[Records from a dataset]

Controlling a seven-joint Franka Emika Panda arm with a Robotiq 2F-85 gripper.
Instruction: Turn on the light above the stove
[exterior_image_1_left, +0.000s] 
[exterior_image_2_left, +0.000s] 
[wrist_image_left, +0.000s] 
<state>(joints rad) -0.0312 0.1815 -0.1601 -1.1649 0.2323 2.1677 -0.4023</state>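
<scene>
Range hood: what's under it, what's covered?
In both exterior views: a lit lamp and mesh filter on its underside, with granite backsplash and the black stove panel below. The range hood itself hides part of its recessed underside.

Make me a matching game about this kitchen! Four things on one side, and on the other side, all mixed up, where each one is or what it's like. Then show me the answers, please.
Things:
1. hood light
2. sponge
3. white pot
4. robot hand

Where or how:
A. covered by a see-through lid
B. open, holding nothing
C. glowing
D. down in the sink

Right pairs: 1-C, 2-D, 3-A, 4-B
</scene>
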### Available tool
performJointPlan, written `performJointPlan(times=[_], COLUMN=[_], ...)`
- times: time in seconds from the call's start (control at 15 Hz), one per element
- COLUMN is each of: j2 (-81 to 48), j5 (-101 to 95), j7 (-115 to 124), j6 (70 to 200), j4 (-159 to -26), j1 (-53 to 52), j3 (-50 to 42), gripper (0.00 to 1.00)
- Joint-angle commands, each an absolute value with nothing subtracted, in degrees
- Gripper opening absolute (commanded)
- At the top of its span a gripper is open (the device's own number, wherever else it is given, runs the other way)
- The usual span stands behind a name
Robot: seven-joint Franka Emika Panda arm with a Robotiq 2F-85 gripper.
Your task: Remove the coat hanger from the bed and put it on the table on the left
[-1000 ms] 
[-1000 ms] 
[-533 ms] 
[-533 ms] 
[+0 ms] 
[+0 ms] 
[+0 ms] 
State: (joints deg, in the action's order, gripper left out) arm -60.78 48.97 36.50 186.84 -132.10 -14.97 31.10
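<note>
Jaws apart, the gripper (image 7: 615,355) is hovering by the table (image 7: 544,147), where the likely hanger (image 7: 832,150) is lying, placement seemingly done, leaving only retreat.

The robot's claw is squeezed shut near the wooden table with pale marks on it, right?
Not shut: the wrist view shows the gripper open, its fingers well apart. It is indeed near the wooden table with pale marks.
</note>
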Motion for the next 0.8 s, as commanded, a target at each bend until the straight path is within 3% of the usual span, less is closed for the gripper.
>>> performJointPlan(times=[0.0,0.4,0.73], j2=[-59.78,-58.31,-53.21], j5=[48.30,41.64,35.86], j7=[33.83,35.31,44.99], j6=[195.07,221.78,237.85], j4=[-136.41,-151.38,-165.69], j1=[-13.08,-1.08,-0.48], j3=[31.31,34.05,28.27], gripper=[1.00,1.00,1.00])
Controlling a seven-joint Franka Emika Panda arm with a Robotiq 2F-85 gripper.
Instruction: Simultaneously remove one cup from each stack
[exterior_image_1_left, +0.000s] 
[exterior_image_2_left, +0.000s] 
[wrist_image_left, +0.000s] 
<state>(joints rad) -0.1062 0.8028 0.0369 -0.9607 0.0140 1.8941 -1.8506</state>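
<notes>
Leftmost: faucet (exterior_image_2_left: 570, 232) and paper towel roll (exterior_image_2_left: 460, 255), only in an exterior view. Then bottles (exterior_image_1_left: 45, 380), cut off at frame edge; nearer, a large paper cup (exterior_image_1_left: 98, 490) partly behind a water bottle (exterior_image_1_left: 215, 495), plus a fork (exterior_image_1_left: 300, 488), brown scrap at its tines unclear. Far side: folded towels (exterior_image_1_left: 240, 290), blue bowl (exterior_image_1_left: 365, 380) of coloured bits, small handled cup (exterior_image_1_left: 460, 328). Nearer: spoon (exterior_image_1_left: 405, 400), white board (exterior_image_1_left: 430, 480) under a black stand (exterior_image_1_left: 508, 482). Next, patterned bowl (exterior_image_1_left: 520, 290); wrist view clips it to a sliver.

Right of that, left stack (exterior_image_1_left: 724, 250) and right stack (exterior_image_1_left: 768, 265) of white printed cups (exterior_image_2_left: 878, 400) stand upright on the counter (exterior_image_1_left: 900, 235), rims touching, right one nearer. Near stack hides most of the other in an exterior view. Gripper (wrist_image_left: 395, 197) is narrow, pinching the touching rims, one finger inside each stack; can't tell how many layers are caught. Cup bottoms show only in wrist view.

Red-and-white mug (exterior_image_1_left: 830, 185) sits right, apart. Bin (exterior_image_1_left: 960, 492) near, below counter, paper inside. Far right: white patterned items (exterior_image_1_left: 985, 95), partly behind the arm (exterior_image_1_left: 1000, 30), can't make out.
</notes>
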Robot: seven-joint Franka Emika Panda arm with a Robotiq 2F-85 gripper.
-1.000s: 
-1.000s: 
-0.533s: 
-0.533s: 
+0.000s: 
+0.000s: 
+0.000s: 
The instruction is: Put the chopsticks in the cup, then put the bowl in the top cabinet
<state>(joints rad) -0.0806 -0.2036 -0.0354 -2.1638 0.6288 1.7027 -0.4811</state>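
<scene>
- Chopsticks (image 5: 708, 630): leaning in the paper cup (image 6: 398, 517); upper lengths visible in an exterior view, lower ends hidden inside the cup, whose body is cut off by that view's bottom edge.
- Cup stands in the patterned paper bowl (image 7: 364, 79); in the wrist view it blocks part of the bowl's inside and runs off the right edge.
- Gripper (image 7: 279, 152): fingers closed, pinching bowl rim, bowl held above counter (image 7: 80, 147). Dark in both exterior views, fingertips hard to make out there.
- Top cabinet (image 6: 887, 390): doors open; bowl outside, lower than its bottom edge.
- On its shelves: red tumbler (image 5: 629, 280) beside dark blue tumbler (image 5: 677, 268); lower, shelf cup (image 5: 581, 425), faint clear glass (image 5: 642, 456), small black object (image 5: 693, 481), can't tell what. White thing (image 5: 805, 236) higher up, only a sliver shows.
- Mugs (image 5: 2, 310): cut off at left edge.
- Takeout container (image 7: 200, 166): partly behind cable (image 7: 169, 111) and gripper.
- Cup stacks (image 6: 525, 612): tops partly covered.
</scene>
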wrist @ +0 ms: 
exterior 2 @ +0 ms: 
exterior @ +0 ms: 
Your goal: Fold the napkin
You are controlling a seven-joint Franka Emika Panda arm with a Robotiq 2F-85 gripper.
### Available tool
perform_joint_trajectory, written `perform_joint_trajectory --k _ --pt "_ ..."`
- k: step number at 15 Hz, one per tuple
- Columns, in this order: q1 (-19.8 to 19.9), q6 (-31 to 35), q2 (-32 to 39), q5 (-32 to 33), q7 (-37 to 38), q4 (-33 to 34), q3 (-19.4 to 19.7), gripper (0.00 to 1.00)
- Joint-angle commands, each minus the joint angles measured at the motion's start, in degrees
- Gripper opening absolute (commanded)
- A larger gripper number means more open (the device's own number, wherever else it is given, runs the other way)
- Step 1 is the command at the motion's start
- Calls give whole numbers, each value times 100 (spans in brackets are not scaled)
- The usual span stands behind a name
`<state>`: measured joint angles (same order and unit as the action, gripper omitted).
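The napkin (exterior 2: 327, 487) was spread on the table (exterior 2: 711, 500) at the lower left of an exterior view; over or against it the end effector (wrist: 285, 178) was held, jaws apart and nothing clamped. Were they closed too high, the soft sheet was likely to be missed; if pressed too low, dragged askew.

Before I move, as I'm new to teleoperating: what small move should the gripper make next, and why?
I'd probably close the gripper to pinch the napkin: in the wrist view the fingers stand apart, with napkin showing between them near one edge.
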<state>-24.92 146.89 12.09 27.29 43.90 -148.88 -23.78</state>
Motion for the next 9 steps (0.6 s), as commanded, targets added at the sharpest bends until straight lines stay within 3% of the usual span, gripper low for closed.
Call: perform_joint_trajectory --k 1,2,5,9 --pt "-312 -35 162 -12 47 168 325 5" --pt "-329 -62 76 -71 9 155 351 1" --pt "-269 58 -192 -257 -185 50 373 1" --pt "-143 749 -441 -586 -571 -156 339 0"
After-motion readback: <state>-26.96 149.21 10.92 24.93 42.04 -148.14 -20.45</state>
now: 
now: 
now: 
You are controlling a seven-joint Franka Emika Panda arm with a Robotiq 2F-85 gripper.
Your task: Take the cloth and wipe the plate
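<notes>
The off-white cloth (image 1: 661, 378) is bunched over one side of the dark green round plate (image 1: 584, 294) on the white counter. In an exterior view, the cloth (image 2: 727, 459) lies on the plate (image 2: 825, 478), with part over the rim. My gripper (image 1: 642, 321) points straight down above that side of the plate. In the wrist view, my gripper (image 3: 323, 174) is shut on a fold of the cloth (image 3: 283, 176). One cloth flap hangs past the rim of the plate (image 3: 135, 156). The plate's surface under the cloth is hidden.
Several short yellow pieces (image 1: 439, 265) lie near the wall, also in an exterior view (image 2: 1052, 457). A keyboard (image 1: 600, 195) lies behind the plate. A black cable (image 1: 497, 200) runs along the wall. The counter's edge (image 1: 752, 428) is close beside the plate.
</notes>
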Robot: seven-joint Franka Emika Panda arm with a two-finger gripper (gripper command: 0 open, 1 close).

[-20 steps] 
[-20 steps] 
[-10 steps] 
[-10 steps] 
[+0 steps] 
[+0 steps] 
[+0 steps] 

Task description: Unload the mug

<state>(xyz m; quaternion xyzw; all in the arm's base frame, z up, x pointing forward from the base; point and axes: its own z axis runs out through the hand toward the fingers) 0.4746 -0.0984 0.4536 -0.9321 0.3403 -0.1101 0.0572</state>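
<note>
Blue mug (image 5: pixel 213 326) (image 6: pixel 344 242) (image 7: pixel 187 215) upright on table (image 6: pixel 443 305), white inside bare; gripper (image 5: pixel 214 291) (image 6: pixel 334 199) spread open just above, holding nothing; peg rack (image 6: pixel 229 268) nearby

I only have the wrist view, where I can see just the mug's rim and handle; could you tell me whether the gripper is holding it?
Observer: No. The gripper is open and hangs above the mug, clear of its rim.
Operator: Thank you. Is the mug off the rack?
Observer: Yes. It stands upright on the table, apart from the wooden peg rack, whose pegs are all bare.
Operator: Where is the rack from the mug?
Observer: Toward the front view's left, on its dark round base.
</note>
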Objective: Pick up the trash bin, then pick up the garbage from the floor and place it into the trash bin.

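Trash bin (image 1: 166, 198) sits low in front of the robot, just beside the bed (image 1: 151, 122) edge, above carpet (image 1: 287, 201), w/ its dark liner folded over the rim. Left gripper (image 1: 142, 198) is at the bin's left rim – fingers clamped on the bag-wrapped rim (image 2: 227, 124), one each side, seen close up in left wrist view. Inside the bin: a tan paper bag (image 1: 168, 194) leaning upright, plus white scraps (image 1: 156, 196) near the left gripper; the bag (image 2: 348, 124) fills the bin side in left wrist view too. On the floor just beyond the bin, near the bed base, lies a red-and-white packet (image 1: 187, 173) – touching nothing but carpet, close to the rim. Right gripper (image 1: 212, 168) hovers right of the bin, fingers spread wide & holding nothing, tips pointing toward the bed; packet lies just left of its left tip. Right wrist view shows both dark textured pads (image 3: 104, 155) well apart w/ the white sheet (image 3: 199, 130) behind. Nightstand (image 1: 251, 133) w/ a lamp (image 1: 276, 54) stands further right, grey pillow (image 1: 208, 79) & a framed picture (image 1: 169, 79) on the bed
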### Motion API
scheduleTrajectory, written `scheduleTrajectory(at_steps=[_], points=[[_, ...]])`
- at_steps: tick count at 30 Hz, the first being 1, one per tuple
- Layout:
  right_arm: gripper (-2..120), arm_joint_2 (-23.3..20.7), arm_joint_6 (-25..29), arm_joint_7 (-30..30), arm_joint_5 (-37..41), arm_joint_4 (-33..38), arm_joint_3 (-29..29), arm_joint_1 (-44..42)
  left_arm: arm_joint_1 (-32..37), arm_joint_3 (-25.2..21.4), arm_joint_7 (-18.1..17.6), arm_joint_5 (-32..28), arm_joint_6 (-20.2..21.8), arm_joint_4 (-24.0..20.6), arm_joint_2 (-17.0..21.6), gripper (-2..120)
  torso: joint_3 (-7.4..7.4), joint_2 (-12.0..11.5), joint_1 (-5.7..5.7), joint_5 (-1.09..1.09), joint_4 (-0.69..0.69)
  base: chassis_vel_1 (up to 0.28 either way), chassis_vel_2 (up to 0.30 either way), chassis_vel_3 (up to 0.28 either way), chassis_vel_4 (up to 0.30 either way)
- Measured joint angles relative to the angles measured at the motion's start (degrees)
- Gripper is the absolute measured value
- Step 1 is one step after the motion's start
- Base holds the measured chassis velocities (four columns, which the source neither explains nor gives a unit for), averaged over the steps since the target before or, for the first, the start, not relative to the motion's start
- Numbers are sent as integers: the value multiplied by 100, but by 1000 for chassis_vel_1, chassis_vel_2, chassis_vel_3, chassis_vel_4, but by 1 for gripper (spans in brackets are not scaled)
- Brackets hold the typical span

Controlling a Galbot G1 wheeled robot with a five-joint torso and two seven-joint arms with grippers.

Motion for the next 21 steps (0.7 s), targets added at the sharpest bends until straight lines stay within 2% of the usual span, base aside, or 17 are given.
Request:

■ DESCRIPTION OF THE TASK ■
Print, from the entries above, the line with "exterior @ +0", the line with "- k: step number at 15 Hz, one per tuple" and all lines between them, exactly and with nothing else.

■ PROBLEM SOLUTION ■
exterior @ +0 ms: 
Your goal: Fold the napkin
You are controlling a seven-joint Franka Emika Panda arm with a Robotiq 2F-85 gripper.
### Available tool
perform_joint_trajectory, written `perform_joint_trajectory --k _ --pt "_ ..."`
- k: step number at 15 Hz, one per tuple

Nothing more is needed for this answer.